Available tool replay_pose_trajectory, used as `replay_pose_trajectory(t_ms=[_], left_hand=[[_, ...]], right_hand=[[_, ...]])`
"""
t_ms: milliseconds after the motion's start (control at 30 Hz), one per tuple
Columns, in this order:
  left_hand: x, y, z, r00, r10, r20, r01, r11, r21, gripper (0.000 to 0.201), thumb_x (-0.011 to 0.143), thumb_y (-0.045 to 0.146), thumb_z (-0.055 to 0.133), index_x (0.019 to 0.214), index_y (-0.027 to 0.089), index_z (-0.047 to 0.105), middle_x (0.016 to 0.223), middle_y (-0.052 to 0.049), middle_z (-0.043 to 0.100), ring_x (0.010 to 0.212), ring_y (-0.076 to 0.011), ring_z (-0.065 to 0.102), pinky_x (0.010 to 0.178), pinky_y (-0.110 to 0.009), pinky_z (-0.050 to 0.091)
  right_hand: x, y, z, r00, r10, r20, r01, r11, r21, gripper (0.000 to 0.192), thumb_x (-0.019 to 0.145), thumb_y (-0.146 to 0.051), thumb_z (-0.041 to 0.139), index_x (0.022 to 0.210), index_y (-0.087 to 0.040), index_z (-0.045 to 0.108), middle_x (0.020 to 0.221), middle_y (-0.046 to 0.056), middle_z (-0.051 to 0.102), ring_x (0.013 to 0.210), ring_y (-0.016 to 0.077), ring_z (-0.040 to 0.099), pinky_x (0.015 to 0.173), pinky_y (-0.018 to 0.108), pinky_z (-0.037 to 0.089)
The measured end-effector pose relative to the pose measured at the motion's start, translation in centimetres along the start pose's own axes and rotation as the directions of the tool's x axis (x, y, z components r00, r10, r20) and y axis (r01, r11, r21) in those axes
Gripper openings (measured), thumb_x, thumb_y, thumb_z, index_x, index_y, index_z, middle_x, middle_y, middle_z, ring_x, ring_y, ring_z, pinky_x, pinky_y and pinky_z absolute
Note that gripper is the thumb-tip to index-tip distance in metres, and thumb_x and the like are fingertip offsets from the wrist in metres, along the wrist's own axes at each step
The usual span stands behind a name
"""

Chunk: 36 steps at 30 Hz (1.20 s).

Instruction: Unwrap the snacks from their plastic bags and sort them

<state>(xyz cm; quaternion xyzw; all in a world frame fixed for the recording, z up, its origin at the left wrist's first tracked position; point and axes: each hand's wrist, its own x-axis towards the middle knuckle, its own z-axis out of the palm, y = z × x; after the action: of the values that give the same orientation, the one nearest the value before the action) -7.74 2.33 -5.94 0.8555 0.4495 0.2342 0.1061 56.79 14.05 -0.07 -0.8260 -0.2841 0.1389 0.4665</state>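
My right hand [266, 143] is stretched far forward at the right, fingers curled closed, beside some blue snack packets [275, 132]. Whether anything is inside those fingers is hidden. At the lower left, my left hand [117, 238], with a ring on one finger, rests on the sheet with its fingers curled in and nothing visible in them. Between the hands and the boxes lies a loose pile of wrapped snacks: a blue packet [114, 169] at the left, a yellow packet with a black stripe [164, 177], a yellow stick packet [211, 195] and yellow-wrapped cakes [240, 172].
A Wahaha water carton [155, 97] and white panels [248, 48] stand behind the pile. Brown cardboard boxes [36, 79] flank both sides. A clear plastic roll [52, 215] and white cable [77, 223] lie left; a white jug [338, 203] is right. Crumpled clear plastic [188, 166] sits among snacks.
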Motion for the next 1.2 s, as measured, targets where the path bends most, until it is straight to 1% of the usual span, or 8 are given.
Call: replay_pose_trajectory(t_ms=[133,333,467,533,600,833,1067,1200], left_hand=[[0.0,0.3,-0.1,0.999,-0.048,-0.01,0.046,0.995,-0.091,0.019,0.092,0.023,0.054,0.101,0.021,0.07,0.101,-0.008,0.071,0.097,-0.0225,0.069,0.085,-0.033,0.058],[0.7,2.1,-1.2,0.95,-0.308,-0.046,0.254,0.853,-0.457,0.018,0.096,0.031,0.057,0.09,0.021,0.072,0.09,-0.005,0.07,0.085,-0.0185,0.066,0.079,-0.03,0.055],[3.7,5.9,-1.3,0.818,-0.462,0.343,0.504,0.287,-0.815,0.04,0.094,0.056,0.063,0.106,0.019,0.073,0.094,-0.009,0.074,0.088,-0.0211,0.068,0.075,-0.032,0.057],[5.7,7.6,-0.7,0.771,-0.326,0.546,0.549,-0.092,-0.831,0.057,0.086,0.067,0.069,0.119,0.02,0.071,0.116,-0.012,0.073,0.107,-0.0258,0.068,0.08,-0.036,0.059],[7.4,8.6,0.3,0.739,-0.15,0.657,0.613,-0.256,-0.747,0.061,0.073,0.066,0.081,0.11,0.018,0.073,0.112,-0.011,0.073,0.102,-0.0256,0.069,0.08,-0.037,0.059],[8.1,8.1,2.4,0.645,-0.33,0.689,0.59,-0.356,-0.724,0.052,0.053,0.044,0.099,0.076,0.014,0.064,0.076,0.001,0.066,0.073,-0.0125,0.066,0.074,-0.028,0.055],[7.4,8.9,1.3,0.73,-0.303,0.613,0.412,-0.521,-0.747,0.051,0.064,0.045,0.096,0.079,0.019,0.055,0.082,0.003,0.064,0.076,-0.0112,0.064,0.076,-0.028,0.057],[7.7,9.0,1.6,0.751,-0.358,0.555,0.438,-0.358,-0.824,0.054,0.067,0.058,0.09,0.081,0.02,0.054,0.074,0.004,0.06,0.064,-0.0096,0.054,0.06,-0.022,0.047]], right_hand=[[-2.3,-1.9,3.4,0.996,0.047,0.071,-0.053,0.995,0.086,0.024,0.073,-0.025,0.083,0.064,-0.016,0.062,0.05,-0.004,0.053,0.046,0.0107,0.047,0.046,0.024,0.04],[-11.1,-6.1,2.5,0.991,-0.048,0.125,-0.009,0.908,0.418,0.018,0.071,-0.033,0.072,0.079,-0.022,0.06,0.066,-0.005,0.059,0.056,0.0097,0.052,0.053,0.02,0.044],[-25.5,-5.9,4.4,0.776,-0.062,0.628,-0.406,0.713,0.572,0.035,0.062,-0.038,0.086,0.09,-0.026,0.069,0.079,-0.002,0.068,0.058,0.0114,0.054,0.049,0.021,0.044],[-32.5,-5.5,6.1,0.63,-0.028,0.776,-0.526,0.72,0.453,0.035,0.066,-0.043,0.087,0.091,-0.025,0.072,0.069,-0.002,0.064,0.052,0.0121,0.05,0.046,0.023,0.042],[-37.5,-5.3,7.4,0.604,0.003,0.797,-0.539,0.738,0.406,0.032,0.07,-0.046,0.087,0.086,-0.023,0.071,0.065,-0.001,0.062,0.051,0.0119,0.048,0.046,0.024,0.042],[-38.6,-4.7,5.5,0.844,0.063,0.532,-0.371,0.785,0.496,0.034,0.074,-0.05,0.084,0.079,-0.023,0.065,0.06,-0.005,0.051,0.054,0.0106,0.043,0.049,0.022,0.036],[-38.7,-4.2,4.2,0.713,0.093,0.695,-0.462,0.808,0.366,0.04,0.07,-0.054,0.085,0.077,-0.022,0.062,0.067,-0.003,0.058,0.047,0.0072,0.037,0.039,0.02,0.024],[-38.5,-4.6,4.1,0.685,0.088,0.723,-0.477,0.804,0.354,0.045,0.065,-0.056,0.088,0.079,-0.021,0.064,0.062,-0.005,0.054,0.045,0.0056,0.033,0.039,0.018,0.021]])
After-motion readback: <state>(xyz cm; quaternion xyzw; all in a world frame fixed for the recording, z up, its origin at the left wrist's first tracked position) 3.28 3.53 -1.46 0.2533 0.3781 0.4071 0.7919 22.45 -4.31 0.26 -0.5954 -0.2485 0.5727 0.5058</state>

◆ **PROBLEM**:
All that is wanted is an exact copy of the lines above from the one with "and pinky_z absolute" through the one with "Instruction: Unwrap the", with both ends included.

◆ **EXPECTED ANSWER**:
Gripper openings (measured), thumb_x, thumb_y, thumb_z, index_x, index_y, index_z, middle_x, middle_y, middle_z, ring_x, ring_y, ring_z, pinky_x, pinky_y and pinky_z absolute
Note that gripper is the thumb-tip to index-tip distance in metres, and thumb_x and the like are fingertip offsets from the wrist in metres, along the wrist's own axes at each step
The usual span stands behind a name
"""

Chunk: 36 steps at 30 Hz (1.20 s).

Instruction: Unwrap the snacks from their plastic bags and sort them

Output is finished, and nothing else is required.